Haugen, who worked on the company’s civic integrity team, which focused on issues related to elections worldwide, said Trump did not want the Maga movement’s use of social media to be curtailed by one of the internet’s most powerful companies. She cited an internal Facebook report in 2021 that said the company had failed to prevent the “Stop the Steal” movement from using the platform to discredit the 2020 presidential election result and incite the 6 January 2021 riot in Washington.

“What Trump wants is for Facebook to step back and not intervene, because Maga knows how to rile up social media. And so it’s not just about content; it’s about behaviour, too,” she said.

“Trump has made very clear that the only consequences he will bring to Facebook are for Facebook acting [on content and behaviour]. We should expect Facebook to progressively act less and less.”

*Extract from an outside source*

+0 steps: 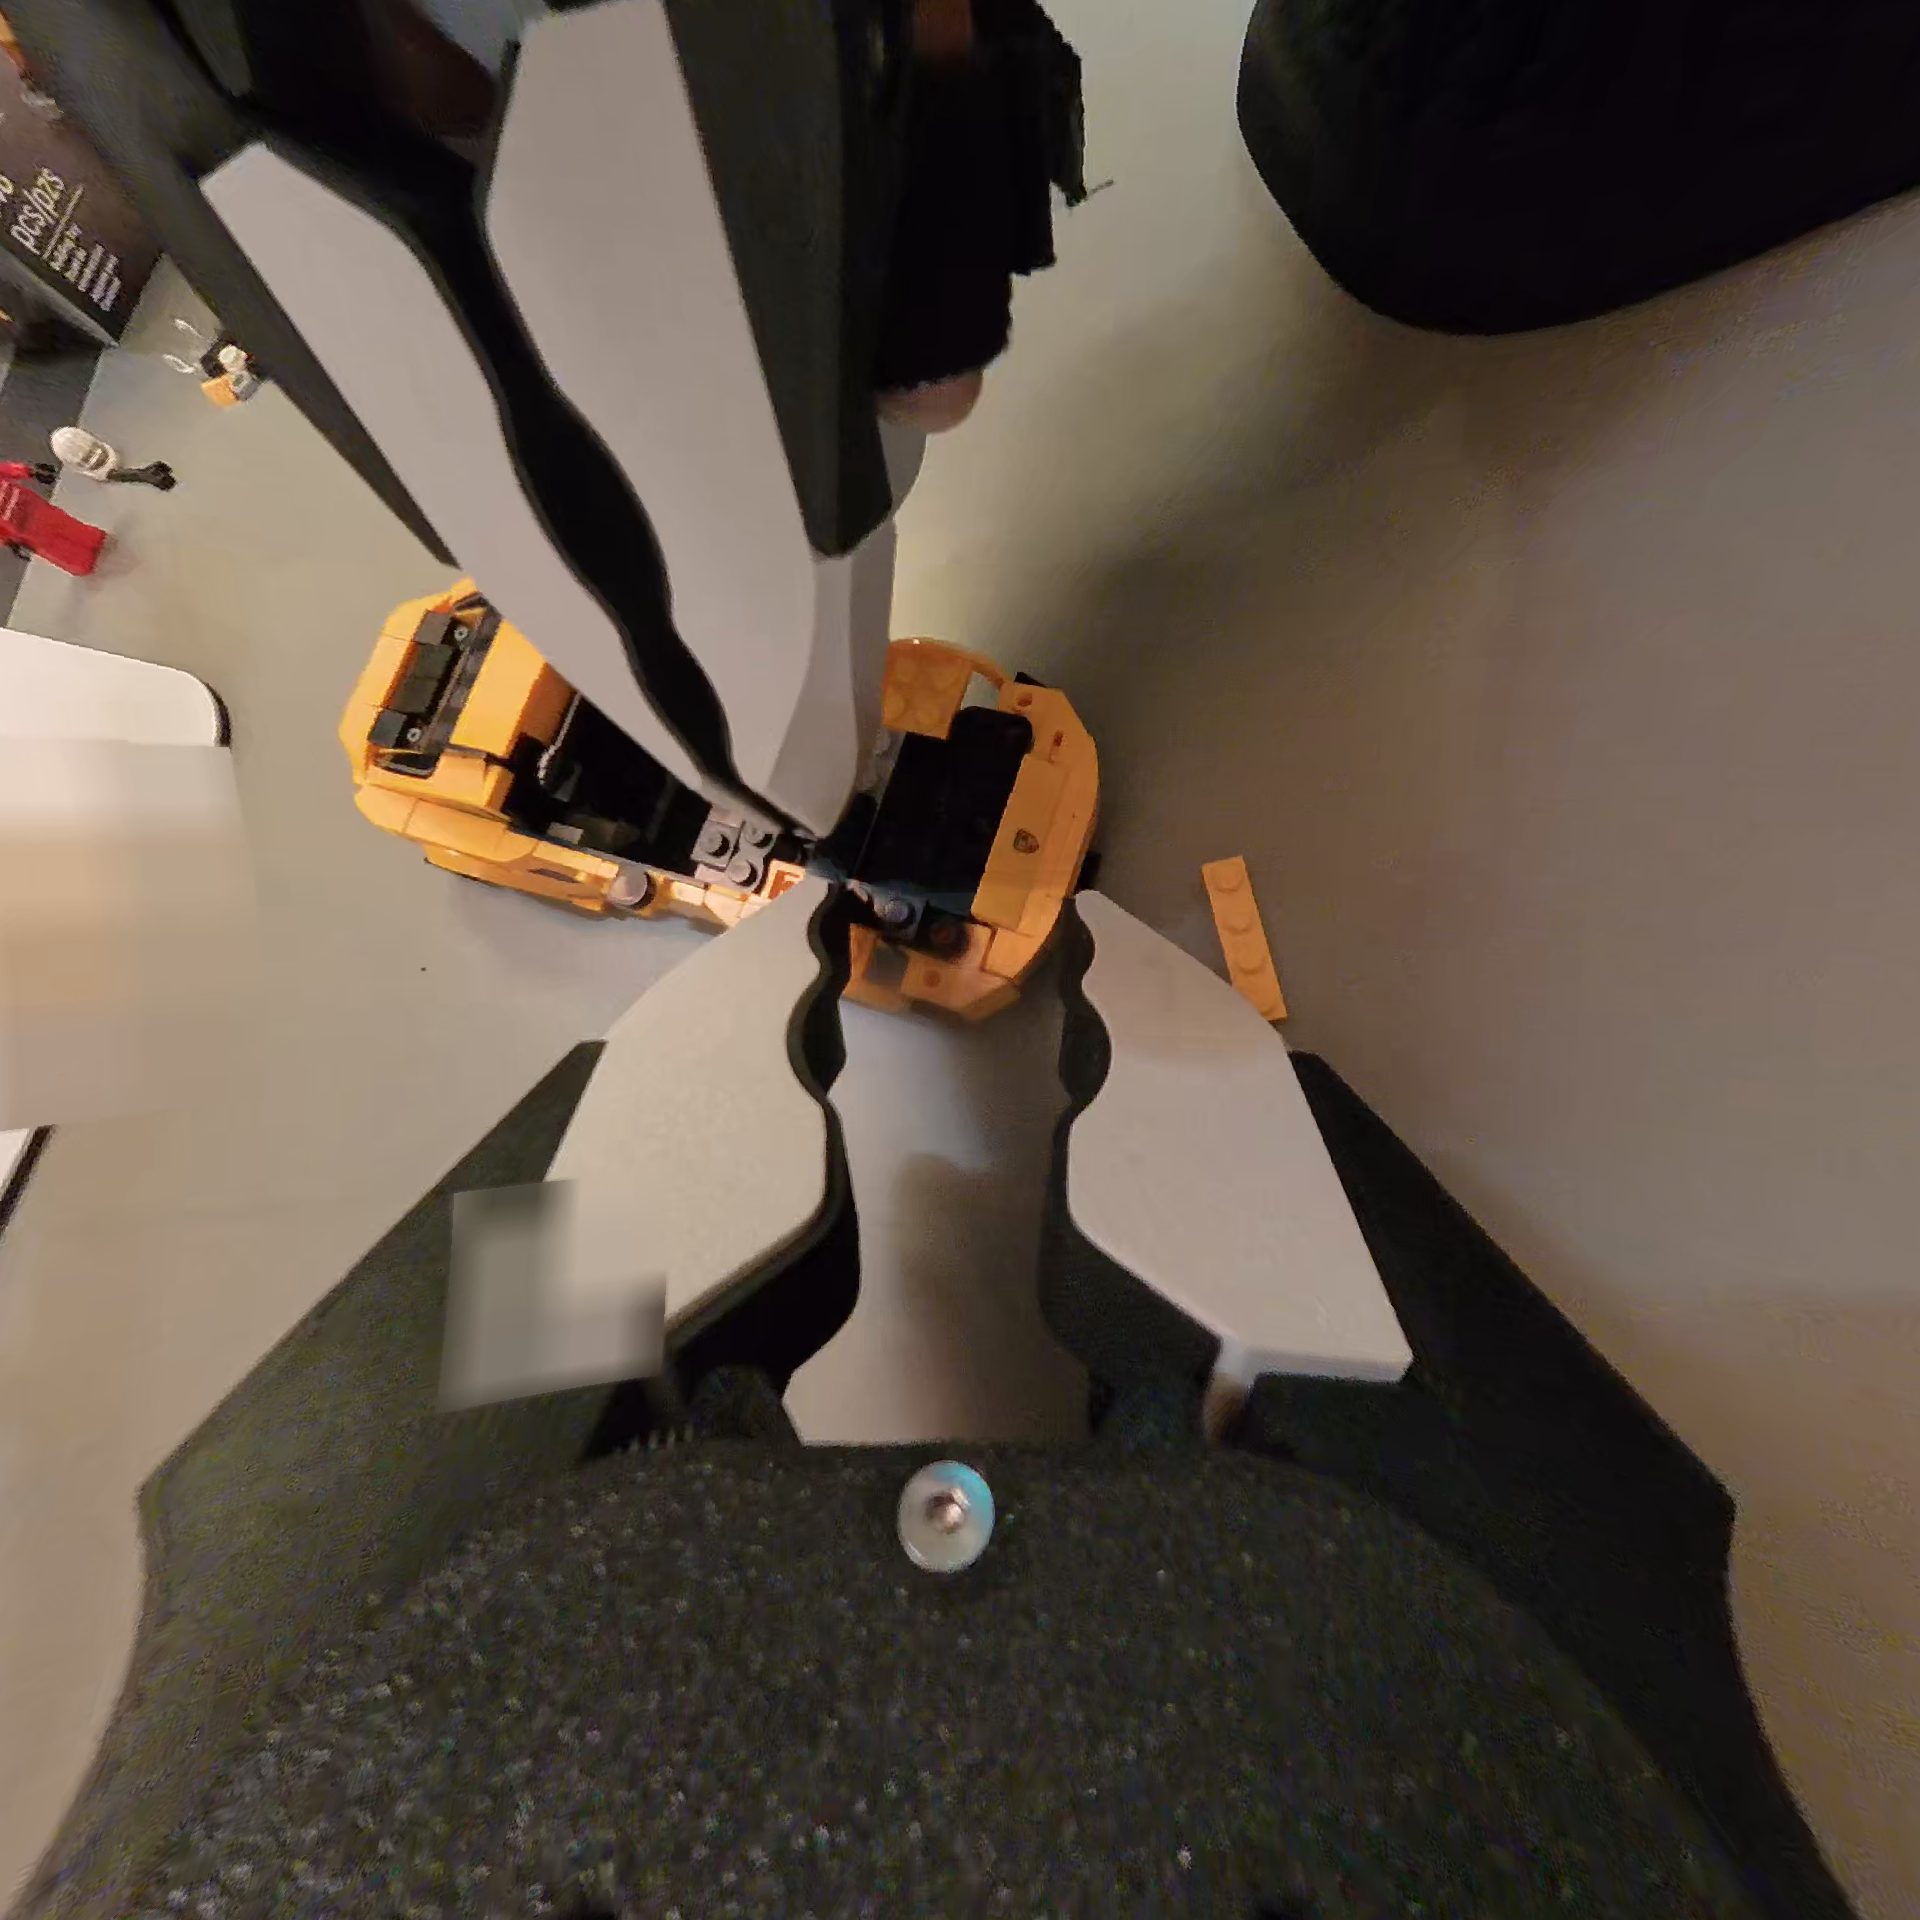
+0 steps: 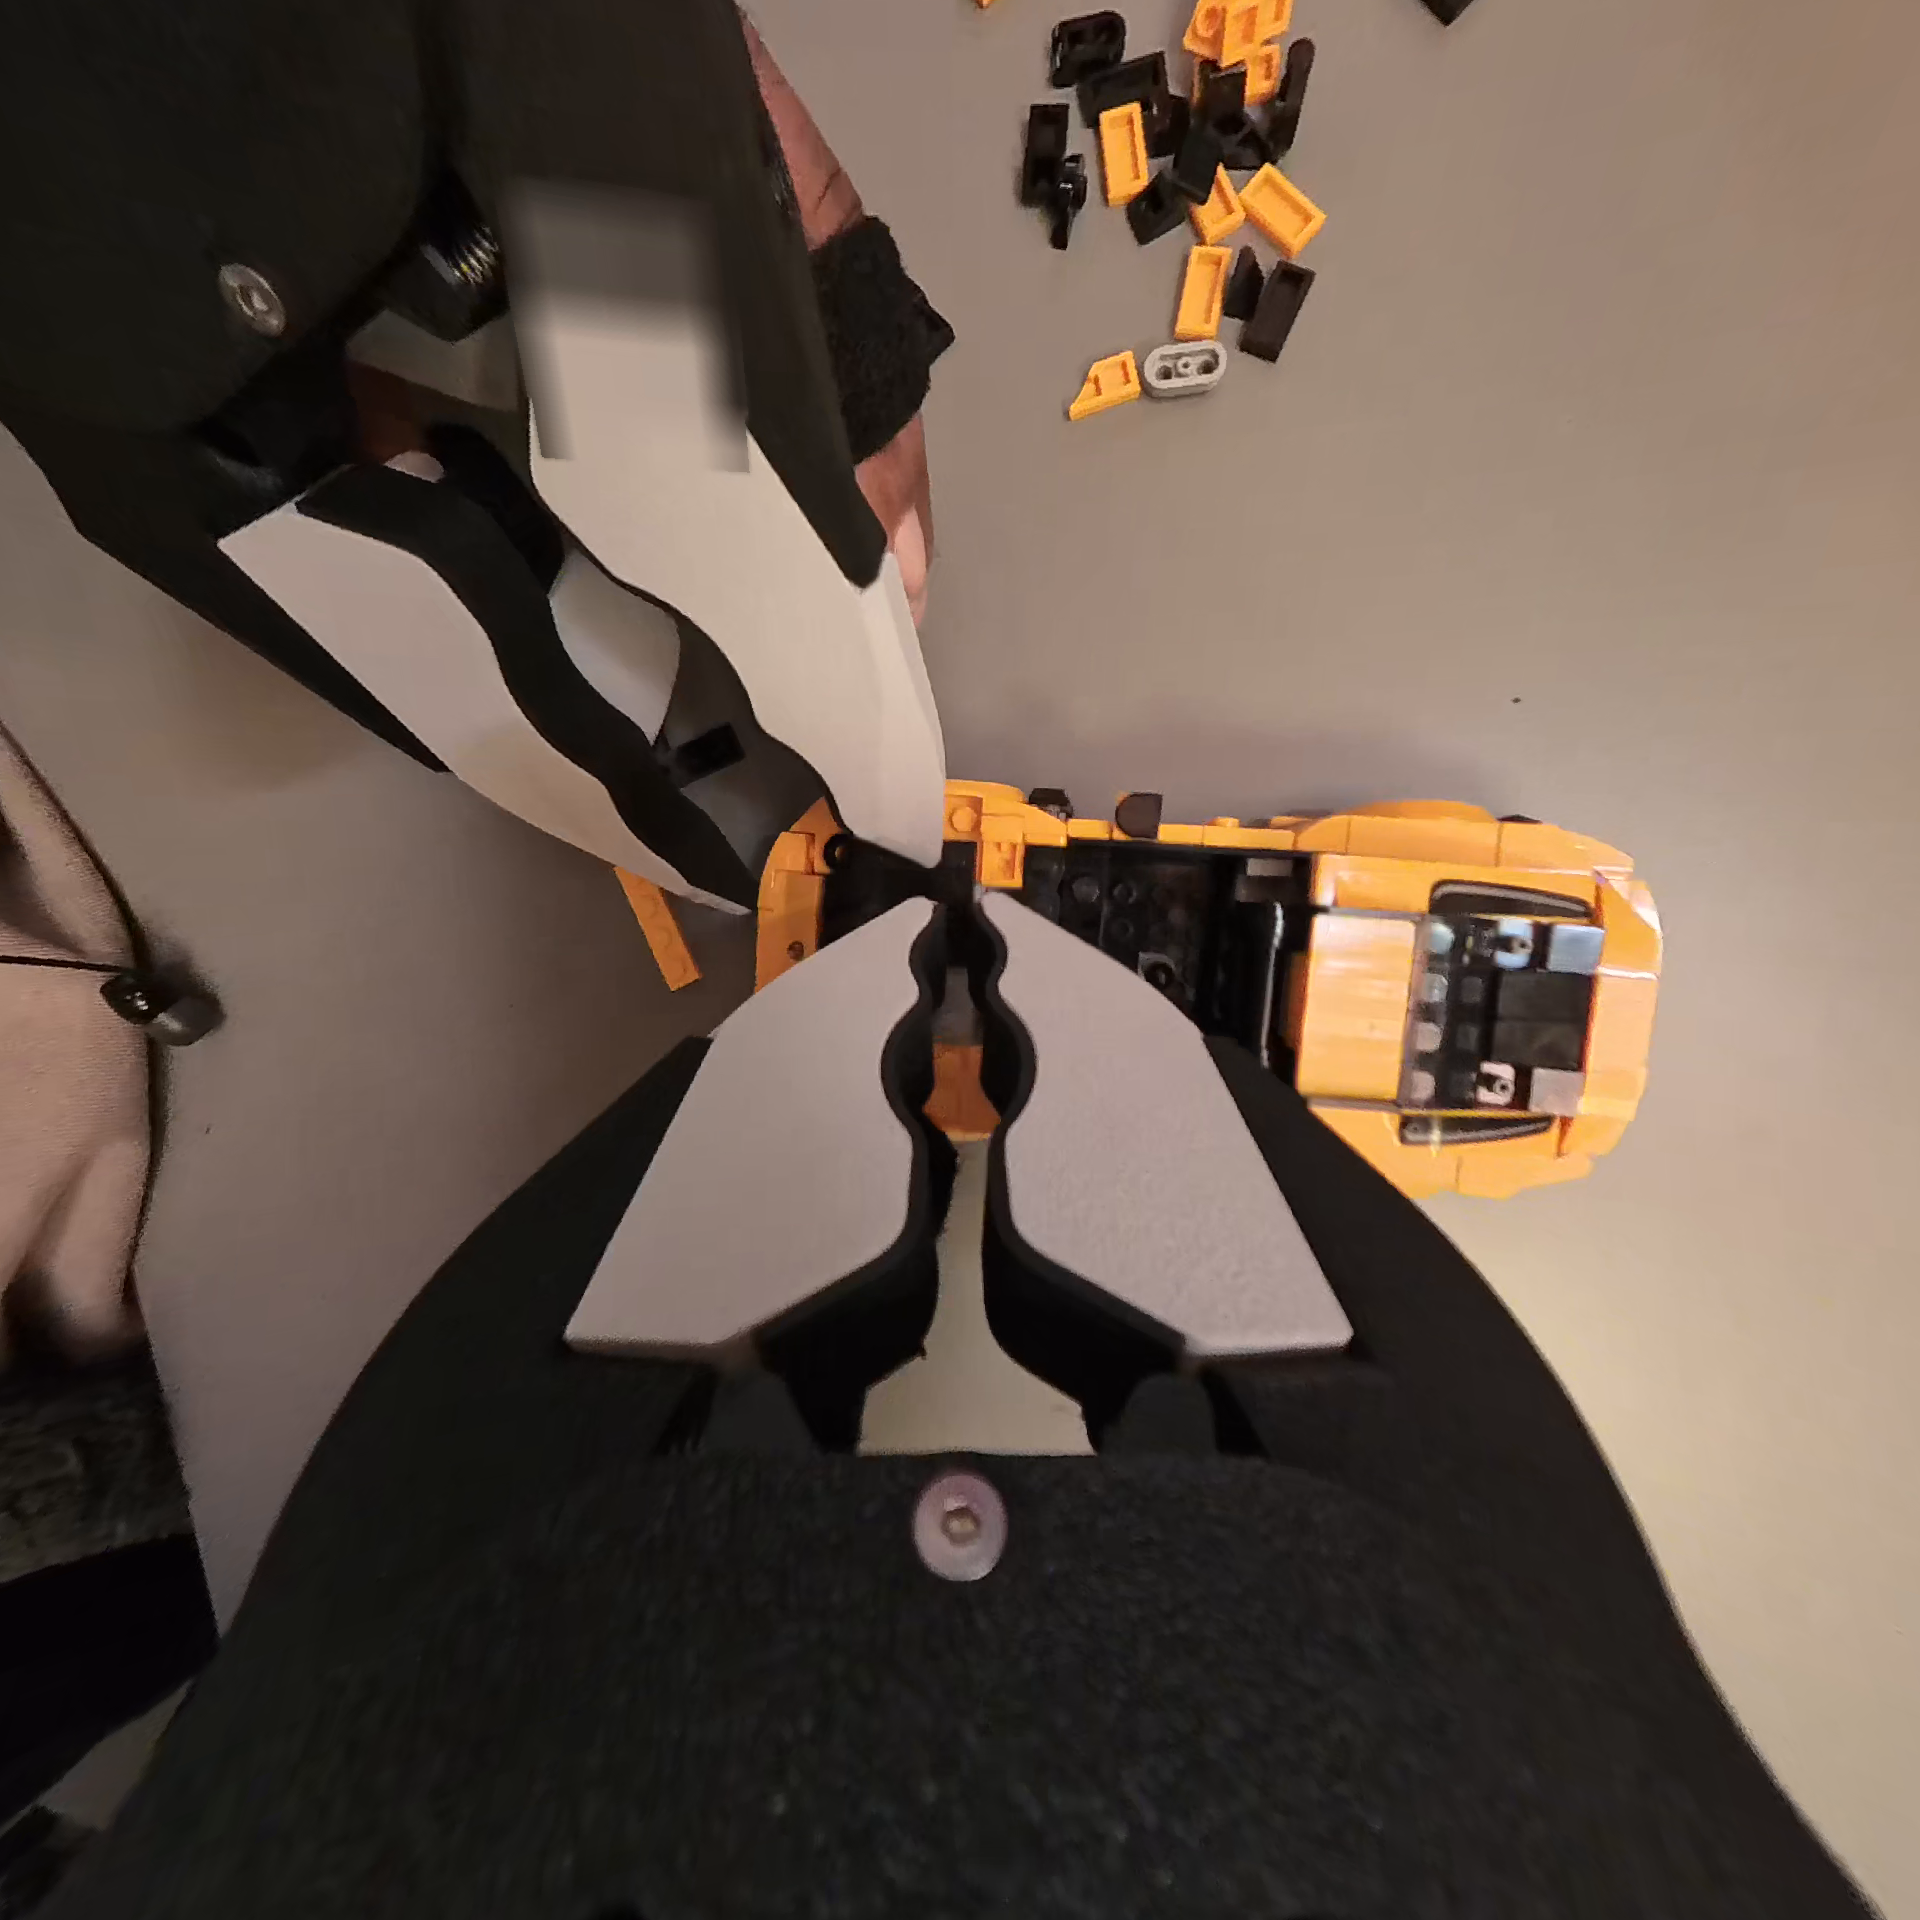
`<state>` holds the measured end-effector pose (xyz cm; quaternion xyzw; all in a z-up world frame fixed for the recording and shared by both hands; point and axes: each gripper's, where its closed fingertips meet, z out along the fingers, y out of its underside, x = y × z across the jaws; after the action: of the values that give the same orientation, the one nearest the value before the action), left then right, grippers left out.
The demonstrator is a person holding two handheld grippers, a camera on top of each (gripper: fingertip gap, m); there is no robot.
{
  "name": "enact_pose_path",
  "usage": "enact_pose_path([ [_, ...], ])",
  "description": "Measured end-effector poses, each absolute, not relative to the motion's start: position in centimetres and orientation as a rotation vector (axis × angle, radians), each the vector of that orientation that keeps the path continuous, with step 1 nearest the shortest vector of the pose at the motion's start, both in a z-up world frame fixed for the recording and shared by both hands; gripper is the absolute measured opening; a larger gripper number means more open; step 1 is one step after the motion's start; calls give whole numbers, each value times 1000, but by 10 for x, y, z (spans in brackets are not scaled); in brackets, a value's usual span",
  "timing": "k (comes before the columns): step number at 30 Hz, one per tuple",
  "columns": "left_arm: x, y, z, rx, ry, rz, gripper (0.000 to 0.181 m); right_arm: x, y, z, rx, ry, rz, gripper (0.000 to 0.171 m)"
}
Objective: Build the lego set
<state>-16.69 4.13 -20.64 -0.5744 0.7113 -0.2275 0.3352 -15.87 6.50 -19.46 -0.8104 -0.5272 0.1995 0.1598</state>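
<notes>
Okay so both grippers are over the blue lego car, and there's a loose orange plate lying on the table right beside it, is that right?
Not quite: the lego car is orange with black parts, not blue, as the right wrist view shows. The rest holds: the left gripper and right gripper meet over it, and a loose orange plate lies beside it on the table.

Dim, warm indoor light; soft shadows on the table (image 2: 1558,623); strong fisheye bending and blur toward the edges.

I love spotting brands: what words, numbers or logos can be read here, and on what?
Dark box: white lettering, legible, but I don't quote writing.
Orange car: small emblem on its bodywork, too small to read.
Nothing else bears readable text.
</notes>
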Motion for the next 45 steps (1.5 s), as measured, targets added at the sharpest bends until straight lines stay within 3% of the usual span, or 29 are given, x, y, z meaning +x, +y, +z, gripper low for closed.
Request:
enact_pose_path([
  [45,-182,51,-204,-1379,1879,-790,43,-164,65,-200,-2431,-1385,388,0],
])
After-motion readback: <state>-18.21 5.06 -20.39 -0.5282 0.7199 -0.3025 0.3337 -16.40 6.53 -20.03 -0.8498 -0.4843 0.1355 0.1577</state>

On Wednesday Maria Ressa, who won the Nobel peace prize in 2021 for her work as a journalist in the Philippines, said Meta’s moderation changes meant “extremely dangerous times” lay ahead for journalism, democracy and social media users.

Haugen has launched a non-profit group dedicated to tackling social media harms and advises on social media at Issue One, a non-profit focusing on electoral and political integrity. Haugen said she did not think more content moderation at Meta was the answer, however. She said the company should focus more on adjusting the algorithms that served content to users and being transparent about how those algorithms worked.

“They’re kind of doing the worst of all worlds. They’re not doing any of those actual holistic changes, and they’re cutting what little safety systems they did have,” she said.

Meta has been contacted for comment.